Instructions for the task:
Search the material for the string "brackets", then return every line where it is found.

Data provided:
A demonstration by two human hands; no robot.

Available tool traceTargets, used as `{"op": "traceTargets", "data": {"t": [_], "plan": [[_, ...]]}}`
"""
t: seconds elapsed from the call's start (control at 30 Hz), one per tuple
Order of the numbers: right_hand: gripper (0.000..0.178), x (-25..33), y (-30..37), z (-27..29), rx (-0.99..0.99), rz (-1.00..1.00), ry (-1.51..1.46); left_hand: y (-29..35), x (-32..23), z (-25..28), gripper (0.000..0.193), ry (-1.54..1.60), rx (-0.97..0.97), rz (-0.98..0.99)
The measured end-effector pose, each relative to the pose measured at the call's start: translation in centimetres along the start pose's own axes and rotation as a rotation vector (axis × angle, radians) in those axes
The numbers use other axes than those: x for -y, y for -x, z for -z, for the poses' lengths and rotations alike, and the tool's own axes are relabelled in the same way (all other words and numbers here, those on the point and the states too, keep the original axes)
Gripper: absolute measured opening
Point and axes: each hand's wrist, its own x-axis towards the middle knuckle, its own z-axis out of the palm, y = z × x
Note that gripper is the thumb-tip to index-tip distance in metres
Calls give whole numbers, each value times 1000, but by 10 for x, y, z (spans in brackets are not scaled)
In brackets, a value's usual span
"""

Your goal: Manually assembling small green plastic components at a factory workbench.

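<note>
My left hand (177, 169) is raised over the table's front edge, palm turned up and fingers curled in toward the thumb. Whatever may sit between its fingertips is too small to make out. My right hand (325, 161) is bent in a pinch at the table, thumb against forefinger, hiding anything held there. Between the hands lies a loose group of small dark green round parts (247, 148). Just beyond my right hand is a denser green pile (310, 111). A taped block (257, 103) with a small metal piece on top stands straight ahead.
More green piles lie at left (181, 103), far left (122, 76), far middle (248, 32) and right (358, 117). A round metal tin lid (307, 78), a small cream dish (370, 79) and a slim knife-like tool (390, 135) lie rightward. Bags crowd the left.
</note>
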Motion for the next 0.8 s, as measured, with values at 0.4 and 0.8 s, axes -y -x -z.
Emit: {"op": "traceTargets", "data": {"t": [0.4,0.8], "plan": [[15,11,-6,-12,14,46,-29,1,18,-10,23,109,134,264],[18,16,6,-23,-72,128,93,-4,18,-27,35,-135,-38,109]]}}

Completed exercise:
Calls give whole numbers, each value times 1000, but by 10 for x, y, z (spans in brackets are not scaled)
In brackets, a value's usual span

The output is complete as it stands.